VERÓNICA MURGUÍA
CRÓNICA COZUMELEÑA (I DE II)
Hace años, con el dinero que me pagaron por ilustrar un libro, invité a mi marido a Cozumel. Fue un regreso muy bonito. En mis nítidos recuerdos infantiles había un mar azulísimo, transparente y manso. También había un cocodrilo que caminaba con lento paso imperial por la playa, asustando a los gringos y haciendo que los meseros corrieran por todas partes.
Encontré, en aquel viaje de regreso, un mar aún más hermoso que en mi recuerdo. Era temporada baja –no pagan tanto por ilustrar libros– y el hotel estaba vacío. Un instructor de buceo languidecía, más aburrido que una ostra, en una tumbona. Me invitó a bucear, allí mismo, en la alberca. Me pareció fácil. Después de todo la alberca, en su parte más honda, tenía apenas dos metros de profundidad. Yo soy de ésas que se ahogan rutinariamente en vasos de agua, pero no sé por qué, se me hizo fácil. Cuando el instructor me preguntó si quería bucear en el mar, después de una hora de entrenamiento, dije que sí. Ya me había puesto el wet suit, el tanque, las aletas y el visor cuando el entrenador me dijo:
–Es realmente fácil. Sólo se ahogan los nerviosos.
Casi me da un infarto. Pero, mexicana que soy, me dio vergüenza advertirle que lo más probable sería que me ahogara. Guardé un medroso silencio. Él continuó:
–Ludwig Margules siempre viene a bucear, y eso que fuma mucho. Es fácil.
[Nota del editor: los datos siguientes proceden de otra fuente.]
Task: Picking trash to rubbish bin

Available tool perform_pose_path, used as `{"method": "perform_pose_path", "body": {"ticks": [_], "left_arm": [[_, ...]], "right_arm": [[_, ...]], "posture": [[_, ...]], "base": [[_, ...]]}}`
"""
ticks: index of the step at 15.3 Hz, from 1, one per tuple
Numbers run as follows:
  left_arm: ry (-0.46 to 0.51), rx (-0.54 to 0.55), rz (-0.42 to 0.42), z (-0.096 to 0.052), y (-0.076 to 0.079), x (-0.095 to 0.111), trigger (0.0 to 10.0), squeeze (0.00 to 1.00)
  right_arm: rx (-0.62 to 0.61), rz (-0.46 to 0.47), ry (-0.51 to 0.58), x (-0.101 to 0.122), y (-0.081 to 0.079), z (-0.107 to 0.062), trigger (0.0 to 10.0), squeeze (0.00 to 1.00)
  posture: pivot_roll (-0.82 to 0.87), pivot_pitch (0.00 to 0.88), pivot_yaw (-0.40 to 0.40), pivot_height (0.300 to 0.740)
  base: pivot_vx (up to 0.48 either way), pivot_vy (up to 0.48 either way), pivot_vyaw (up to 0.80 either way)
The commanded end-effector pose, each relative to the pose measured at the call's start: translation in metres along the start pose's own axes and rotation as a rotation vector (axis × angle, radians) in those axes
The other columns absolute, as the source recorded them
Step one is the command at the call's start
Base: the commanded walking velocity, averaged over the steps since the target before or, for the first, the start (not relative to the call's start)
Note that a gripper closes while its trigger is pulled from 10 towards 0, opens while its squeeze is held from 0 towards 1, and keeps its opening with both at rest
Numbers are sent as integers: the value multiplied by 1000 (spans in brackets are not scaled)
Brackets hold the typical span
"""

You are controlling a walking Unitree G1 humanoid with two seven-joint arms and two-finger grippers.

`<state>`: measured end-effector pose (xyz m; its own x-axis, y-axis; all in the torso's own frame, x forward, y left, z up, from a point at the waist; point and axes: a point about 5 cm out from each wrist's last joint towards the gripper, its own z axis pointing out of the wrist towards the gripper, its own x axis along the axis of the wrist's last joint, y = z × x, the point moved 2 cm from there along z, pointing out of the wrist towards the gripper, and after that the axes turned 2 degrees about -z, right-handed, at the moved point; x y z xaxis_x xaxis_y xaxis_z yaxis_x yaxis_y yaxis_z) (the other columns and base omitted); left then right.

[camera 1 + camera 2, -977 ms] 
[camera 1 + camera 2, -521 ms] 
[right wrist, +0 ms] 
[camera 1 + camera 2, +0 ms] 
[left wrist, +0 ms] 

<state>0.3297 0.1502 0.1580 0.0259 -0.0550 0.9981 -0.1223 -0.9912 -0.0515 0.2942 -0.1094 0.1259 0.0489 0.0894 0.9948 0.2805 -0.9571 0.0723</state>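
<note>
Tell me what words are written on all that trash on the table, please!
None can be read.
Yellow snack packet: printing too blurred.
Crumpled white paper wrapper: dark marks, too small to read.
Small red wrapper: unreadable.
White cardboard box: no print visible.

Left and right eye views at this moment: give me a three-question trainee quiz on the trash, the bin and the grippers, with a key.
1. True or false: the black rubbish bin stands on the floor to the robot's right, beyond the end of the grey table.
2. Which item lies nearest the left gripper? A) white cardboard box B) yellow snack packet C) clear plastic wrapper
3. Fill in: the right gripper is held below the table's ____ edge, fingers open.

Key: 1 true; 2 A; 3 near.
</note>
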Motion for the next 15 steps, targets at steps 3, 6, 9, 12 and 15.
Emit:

–Margules también dirige obras de teatro, y yo no podría dirigir ni un bailable del Día de las Madres –contesté.
Pero "sólo se vive un vez", me dije, y me arrojé al agua tras mi irresponsable maestro.
Lo que vi abajo fue inolvidable. Corales, peces casi fosforescentes, anémonas. Vi el brillo del sol convertido en haces dorados que parecían columnas de oro translúcido, sobre las que se apoyaba un toldo elástico y transparente. Ese toldo era la superficie. Detrás se vislumbraba el día: un incendio blanco y azul. Todo el tiempo tuve miedo de que apareciera un tiburón y me arrancara una pierna.
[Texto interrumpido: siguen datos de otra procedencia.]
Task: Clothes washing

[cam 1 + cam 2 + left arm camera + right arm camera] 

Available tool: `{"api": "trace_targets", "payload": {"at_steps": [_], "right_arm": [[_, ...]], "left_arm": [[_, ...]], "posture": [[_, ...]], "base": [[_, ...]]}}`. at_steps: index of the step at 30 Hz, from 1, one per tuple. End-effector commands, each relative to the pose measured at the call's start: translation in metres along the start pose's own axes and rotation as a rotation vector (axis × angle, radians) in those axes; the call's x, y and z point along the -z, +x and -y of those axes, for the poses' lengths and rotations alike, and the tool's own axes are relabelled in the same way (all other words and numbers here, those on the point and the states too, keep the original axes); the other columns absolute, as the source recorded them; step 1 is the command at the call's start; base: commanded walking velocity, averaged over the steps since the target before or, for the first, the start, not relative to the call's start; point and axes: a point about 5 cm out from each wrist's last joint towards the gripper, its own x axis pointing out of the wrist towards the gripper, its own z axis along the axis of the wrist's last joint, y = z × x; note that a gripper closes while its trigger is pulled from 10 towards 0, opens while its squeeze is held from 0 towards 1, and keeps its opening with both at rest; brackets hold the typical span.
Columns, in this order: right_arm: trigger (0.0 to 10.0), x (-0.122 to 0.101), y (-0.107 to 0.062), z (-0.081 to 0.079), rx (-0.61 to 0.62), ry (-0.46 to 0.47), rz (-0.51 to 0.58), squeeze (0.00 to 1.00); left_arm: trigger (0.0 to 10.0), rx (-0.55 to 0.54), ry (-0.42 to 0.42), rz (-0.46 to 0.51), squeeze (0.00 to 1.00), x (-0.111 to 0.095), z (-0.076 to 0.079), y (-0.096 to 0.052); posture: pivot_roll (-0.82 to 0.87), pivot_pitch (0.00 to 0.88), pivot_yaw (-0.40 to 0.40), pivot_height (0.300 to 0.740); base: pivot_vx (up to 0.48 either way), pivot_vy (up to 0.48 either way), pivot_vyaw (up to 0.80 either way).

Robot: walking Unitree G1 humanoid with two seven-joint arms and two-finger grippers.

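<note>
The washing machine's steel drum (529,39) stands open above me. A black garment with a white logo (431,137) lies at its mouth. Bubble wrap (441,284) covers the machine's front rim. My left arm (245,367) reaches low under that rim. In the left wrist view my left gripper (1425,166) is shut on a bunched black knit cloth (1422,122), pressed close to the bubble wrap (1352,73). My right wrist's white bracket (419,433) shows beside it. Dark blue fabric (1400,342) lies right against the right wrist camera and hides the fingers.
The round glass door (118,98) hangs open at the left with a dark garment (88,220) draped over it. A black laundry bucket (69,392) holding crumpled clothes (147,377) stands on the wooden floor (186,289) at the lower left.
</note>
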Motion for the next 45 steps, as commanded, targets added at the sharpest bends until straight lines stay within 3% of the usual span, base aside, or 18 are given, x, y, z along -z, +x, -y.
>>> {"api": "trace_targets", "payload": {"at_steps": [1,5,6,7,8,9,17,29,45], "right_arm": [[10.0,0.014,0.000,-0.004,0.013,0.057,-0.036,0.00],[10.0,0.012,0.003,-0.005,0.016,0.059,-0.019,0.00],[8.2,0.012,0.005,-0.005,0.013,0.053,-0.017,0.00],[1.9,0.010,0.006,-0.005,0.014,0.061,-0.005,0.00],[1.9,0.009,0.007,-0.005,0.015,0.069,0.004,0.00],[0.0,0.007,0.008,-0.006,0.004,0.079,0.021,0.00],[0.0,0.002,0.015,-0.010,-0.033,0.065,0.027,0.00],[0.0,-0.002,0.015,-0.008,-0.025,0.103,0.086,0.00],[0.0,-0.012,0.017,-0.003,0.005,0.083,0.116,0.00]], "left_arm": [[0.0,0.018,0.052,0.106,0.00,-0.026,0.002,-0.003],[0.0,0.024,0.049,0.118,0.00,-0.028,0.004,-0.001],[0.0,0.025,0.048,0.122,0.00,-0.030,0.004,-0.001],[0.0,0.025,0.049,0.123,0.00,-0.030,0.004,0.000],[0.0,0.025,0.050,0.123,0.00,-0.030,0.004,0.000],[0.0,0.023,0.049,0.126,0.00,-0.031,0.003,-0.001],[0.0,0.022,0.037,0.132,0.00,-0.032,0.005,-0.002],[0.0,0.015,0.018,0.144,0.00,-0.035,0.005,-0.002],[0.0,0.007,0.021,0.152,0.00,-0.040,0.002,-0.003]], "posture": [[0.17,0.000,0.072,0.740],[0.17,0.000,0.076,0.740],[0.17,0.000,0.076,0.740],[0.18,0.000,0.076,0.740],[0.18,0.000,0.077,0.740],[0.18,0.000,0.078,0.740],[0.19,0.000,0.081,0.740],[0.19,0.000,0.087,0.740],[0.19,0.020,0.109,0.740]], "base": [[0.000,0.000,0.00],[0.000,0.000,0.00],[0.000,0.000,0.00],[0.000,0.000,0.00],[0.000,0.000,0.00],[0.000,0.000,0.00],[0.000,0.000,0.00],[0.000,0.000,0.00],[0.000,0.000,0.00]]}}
Mi marido tomó fotos, pero no son muy informativas. En unas aparezco con cara de felicidad, en otras con cara de susto, y hay tres en las que sólo se ve la mancha de burbujas que salían del tanque. Sólo él y yo sabemos que debajo de esas burbujas estoy yo.
Al salir, el instructor me invitó a bucear en Palancar, uno de los arrecifes más hermosos del mundo. No pude aceptar, pues mi diminuta reserva de temeridad se había agotado. El resto del viaje me dediqué a leer novelas policíacas junto a la alberca.
Pero ya la isla me había hechizado. Cuando averigüé un poco, me enteré de que Cozumel es uno de los lugares de arribo más importantes del mundo para las amenazadas tortugas marinas caguama y verde. Si en Malasia casi se han acabado los tigres porque sus testículos son considerados afrodisíacos, y del rinoceronte negro apenas quedan algunos porque su cuerno –la tosquedad del símil es evidente– dizque propicia la erección, aquí en México, ya se sabe, hay un próspero mercado negro de huevos de tortuga. Un baboso que prefiere comer huevos de una especie en extinción en lugar de comprar Viagra, es un ser vil. Debería ser él quien perteneciera a la especie al borde de la extinción; así va el mundo. Por lo menos, ahora hay anuncios en los que sale el Kikín Fonseca diciendo que no hay que comer huevos de tortuga. Ojalá le hagan caso.
En Cozumel hay 293 especies de peces, y entre ellas, una, el pez sapo, endémica, es decir, sólo existe allí. También hay una cantidad extraordinaria de aves, un mapache enano, igualmente endémico, y una abundancia inaudita de reptiles. Por eso, cuando el huracán Wilma devastó el sureste me preocupé muchísimo por Cozumel. En internet me enteré de que el arrecife de Palancar es el segundo en importancia del planeta y había sufrido daños gravísimos.
Mi marido, el hombre más solidario del universo, me dijo:
–Pues si te agobia tanto, te disparo el viaje. Vete a ver qué pasó.
Antes de irme, llamé a Mérida para preguntar quién podría orientarme (como todo el que tiene sangre yucateca creo que en Mérida están las respuestas a cualquier pregunta). Me dieron la dirección electrónica de un biólogo cozumeleño llamado Rafael Chacón.
Le escribí. Rafael, entusiasta y amigable, contestó informándome que en esos días se inauguraba el xv Congreso de los Niños por el Medio Ambiente.
–Venga. Tiene que vivirlo.
Tenía razón. La experiencia me dejó patidifusa. Y me enteré de muchas cosas.